Lyndon B. Johnson photo

Remarks Upon Signing the Nurse Training Act of 1964

September 04, 1964

Members of the Congress. ladies and gentlemen :

The best of health for all Americans is a primary national goal for all of us. Today we are moving a long step nearer that objective. The Nurse Training Act of 1964 is the most significant nursing legislation in the history of our country. I believe that it will enable us to attract many more of our most qualified young people to this great and noble calling.

Nurses today are essential members of our Nation's health team. The health needs of a growing population cannot be met without their help. Blessed with the gifts of healing and with a wise and understanding heart, nurses perform a vital role in maintaining and strengthening America's health services and our national well-being. Yet we are critically short of the nurses that we need.

Far too many people today suffer needlessly, or go without the attention they require, simply because we do not have enough well-trained nurses. About 20 percent of positions for professional nurses in hospitals are today unfilled. The shortage of nurses has forced some hospitals to close wards and entire sections. Others have been obliged to fill vacancies with people who are poorly, or at least incompletely, trained.

By the year 1970 we will need 850,000 nurses. That is a startling figure, but that is 300,000 more than we have today. At their present strength, our nursing schools can graduate only 30,000 a year. Clearly the capacity to train additional thousands of nurses must be increased, if we are to improve or even maintain America's national health standards.

The Nurse Training Act of 1964, which we have met this morning to finally sign and complete, represents the response of an enlightened Congress to the urgent need. The act contains four principal elements. It authorizes a program of grants to build and renovate nursing schools; it establishes a program to help schools of nursing strengthen and improve their training programs and to help diploma schools of nursing meet the costs which will come with increased enrollment; it expands the existing program of advanced training of professional nurses; it establishes a loan program which will enable many talented but needy students to undertake the professional training for a nursing career.

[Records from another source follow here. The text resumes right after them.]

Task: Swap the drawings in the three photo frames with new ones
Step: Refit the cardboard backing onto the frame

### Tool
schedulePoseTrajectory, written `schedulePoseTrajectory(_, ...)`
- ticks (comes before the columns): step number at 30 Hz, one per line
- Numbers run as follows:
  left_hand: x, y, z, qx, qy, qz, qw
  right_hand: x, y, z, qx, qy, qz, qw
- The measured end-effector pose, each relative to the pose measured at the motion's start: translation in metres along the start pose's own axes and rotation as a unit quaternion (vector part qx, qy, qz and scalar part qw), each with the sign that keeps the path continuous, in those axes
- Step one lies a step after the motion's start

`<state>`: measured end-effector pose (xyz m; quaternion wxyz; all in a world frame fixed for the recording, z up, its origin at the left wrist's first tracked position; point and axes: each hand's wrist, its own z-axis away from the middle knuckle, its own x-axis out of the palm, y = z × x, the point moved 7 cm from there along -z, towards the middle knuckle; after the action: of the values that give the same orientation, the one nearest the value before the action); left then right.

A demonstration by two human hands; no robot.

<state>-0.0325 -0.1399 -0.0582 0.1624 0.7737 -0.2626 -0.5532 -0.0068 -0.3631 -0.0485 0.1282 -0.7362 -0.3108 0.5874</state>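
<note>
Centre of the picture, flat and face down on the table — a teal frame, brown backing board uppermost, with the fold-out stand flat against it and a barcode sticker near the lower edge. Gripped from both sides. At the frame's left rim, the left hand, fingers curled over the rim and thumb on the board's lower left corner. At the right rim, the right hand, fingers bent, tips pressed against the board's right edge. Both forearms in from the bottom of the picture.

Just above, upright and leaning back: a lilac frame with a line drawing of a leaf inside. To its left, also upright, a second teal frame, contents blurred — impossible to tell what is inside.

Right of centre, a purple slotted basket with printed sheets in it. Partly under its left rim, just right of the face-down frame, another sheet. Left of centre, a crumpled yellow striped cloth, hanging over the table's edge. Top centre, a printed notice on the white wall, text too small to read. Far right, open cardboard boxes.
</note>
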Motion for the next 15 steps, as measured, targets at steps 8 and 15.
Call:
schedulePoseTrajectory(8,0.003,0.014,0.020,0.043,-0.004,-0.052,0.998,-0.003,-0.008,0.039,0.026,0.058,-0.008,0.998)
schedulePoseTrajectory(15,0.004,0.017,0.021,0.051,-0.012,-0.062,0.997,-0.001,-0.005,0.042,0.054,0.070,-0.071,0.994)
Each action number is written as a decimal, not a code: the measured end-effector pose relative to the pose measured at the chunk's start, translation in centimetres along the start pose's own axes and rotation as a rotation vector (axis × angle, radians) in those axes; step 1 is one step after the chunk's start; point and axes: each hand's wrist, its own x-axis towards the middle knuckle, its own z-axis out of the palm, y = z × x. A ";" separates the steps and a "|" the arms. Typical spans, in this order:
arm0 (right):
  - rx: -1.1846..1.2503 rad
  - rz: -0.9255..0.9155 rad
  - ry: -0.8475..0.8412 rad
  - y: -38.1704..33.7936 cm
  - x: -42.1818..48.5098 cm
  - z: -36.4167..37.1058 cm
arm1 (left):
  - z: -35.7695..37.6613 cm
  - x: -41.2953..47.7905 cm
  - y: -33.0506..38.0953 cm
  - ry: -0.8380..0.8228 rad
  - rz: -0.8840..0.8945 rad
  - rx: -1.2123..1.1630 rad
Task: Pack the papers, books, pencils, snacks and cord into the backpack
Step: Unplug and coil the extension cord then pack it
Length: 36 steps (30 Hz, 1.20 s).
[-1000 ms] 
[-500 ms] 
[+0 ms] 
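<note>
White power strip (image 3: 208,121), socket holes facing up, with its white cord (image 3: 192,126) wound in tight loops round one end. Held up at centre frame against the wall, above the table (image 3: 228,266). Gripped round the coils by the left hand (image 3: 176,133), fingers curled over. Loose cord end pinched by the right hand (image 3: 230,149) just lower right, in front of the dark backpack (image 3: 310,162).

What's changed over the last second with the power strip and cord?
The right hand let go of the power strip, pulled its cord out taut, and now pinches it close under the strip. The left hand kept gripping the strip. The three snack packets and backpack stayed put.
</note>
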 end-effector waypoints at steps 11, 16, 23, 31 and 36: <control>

All of this has very special meaning for the young women of our Nation; by removing some of the financial barriers to training it will enable many more deserving and talented young women to enter the proud profession of nursing.

A century has passed since Florence Nightingale and Clara Barton brought the art of nursing on to the world's stage. We owe a great debt of gratitude to these courageous and dedicated women, and to the many other women who have served humanity throughout our long history. Today's nurse must be both humanitarian and scientist. Her great compassion must be matched by much greater competence.

So the Nurse Training Act of 1964 is recognition of the new needs of the profession, as well as the growing needs of all of our people. We feel a very special debt to those whose legislative effort and dedication and energy and hard work made this legislation possible.

I particularly appreciate the efforts of Congressman Oren Harris, who is the author of much good legislation; and my dear friend Senator Lister Hill, who is unable to be with us this morning; Congressman Kenneth Roberts, who chaired the subcommittee which held the detailed hearings; and the other Members of the House and Senate committees that pioneered this legislation and are responsible for bringing it safely through both bodies.

You see them on the platform this morning. I am sorry that they are not outdoors people and they all like to get up in the shade, but they are here to receive what is properly theirs, a tribute for their pioneering effort in this field where we need this legislation so much.

This is truly a notable achievement toward raising the standards of health care in the United States. I predict that down through the years to come that every person here this morning will be proud that they were permitted to be a participant in this historic legislation that will do so much to keep our Nation healthy and that will permit our suffering to at least be endurable as a result of a compassionate and concerned nurse.

Thank you very much.

Note: The President spoke in midmorning in the Rose Garden at the White House. During his remarks he referred to Representative Oren Harris of Arkansas, and to Senator Lister Hill and Representative Kenneth A. Roberts of Alabama.

The Nurse Training Act of 1964 is Public Law 88-581 (78 Slat. 908).